For Maria Saifuddin Effendi, it began with a bar of chocolate. As a Pakistani, Maria's first experience of India was her Indian roommate at a South-Asia workshop: a roommate who greeted an irritable and jetlagged Maria with a warm smile and a bar of Cadburys' chocolate. The following year, a second workshop brought her to New Delhi, to another Indian roommate, another series of midnight conversations, and another set of Indian friends.
For B. Rajeshwari, it began with the bright kurtas and impeccable make-up sported by the Pakistani women with whom she attended a workshop appropriately titled "Envisioning Futures." While Rajeshwari had not expected the women to be burkha-clad, something about this delegation's dress and confidence challenged her stereotypes about women in the country across the border.

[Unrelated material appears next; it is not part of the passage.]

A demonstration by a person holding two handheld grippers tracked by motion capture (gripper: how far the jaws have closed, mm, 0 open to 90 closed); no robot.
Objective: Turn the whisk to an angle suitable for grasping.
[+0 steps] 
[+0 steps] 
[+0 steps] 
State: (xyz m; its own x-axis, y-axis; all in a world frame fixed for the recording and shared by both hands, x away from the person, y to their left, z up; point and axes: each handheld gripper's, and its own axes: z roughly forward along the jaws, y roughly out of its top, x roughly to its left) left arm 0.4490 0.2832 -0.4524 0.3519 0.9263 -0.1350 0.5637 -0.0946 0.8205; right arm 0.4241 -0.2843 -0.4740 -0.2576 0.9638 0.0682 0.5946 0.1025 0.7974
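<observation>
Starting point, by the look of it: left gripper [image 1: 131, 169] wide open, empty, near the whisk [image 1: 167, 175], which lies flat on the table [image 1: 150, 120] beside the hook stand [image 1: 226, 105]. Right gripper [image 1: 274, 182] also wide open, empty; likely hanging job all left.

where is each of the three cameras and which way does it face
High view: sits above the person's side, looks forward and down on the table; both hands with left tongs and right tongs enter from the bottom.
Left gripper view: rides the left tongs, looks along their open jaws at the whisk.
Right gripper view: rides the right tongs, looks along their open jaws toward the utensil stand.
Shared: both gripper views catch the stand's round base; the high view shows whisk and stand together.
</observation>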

And for Nausheen Wasi, it began when she glanced around the room during the screening of a film about Kashmir and noticed the tears of a Hindu Pandit participant, who had not only suffered through the Kashmir violence, but was also struggling to continue helping Muslim women in Kashmir despite her Hindu in-laws' reservations. As Nausheen looked from the screen to this woman, years of television footage about brutalities in Kashmir – and all the debates about whether Kashmir was engulfed in an insurgency or a freedom struggle – faded. In the forefront, now, was one woman, her dreams, and her pain. While continuing to recognize the importance of national issues at stake, Nausheen began asking what peace meant to an individual, and therefore what it should mean to the state, rather than the other way round.

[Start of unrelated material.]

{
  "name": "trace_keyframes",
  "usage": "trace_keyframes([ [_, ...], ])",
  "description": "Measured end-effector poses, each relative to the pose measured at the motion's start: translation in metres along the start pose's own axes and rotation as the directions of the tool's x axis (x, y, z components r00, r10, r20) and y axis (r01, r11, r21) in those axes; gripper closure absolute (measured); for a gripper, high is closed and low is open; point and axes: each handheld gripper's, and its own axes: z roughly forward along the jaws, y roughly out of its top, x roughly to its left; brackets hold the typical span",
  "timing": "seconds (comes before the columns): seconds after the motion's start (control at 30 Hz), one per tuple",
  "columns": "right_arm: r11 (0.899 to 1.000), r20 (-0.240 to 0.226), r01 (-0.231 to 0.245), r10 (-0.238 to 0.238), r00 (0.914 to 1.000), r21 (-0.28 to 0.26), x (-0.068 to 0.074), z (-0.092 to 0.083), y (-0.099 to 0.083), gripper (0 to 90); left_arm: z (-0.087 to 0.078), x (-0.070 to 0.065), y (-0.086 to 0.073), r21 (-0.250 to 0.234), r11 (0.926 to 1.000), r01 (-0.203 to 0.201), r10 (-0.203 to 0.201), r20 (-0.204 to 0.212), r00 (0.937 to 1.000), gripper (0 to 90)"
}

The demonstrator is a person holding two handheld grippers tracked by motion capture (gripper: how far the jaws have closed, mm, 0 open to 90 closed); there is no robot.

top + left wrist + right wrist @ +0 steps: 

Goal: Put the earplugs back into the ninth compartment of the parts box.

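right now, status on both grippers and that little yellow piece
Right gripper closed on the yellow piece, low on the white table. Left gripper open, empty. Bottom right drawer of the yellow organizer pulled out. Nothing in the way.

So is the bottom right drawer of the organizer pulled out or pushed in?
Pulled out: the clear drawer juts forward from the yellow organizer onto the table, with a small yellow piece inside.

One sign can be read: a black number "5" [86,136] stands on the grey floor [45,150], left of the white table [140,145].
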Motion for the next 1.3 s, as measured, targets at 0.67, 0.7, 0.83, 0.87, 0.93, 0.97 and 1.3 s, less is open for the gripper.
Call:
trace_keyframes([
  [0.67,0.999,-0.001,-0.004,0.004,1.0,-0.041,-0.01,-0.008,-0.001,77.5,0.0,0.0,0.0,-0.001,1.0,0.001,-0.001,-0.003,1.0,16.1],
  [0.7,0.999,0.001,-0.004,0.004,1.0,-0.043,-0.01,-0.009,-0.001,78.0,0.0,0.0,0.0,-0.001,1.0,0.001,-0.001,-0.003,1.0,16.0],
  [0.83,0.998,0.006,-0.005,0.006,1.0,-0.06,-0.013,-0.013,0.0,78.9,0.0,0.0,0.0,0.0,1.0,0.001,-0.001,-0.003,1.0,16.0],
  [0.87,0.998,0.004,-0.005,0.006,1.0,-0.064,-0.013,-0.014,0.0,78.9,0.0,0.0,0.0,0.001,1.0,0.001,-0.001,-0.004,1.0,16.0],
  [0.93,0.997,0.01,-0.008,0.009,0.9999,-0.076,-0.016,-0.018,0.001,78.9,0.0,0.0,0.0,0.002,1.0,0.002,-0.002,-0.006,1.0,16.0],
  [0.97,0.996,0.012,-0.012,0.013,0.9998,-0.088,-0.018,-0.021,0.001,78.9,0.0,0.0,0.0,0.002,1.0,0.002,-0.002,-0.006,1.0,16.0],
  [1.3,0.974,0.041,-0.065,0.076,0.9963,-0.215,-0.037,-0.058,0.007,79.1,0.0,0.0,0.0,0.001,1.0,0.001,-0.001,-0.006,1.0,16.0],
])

Since 2001, hundreds of young South Asians like Maria, Rajeshwari, and Nausheen have come together for a series of trust-building dialogues and conflict transformation workshops organized by WISCOMP (Women in Security, Conflict Management, and Peace), an initiative of the Foundation for Universal Responsibility of His Holiness the Dalai Lama, New Delhi. As a South Asian research and training institute, WISCOMP organizes annual Conflict Transformation workshops with the aim of empowering young women and men in the region with the motivation, skills, and expertise to participate in nonviolent change processes in conflict settings. By drawing in participants and resource persons from a variety of disciplines, such as the media, business, professional conflict resolution, educational institutions, and grassroots organizations, the workshops also work to address the conventional gap between policymakers and civil society actors. Further, many of the educational institutions represented by workshop alumni have gone on to engage with peace curricula. This peace-building work becomes especially important in a region that many believe to be the most probable frontier of a nuclear war, should such a war ever break out.

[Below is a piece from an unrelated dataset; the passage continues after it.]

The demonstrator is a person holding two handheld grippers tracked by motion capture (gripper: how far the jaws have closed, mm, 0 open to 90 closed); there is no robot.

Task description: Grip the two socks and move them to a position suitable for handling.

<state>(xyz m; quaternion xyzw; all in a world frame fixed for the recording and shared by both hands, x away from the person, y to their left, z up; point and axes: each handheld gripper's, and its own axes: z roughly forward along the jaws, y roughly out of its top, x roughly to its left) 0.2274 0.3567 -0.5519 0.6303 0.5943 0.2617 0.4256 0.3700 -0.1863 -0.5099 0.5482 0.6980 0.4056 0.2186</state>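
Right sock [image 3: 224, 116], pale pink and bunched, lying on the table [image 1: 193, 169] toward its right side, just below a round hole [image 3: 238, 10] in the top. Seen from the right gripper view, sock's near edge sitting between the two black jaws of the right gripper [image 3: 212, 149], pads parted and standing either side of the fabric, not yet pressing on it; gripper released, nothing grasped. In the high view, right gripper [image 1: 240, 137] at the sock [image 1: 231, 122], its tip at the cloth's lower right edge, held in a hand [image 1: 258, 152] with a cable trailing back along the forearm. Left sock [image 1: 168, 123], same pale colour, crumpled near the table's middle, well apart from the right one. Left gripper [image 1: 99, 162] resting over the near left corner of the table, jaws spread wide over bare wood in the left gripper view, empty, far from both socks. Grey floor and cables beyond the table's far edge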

Most importantly, though, WISCOMP's workshops are founded on the premise that face-to-face dialogues with "the other," and the rebuilding of relationships torn apart by decades of conflict, are prerequisites for creating a sustainable peace. Many argue that conflict transformation is fundamentally about identities and relationships; in South Asia, it is particularly so. In a region divided by political, religious, and territorial disputes, but that also shares a millennia-long history and cultural heritage, these identities and relationships are complex. Many Indians, Pakistanis, and Bangladeshis who meet in Europe or the United States will, for example, tell stories of connection and camaraderie as "South Asians" or, simply, "desis"; back home, however, national identities are so polarized that something as simple as cheering for another country's cricket team can earn one the label of "anti-national"!
Perhaps it is not surprising, then, that even as the workshop participants share stories about specific dialogues and skill-building sessions that left a deep impact on them, what they consider most important are the stories of friendship, the moments when prejudices were transformed, and the experiences of building professional, cross-border partnerships for peace. Even after they return to their home countries, these relationships remain integral to their work for peace; for example, after the Mumbai terrorist attacks of 2008, amidst the blame games and war mongering that engulfed much of the region, workshop alumni refused to allow a jingoistic media to influence their perceptions of those across the border; instead, they came together to take a joint position against violence. In this sense, the most important lesson that alumni carry home is simply an intimate knowledge of people they once only knew as members of an enemy nation.
Ultimately, when tensions in the subcontinent escalate, and when government propaganda starts demonizing the "other," these young women and men remember the stories and songs thatthey shared. They remember one another's chocolates and kurtas, dreams and tears, cups of tea and hours of midnight conversation. They remember that the "other" may be different from oneself but can still be a friend. And it is perhaps this knowledge that will play the biggest role in conflict-transformation in South Asia.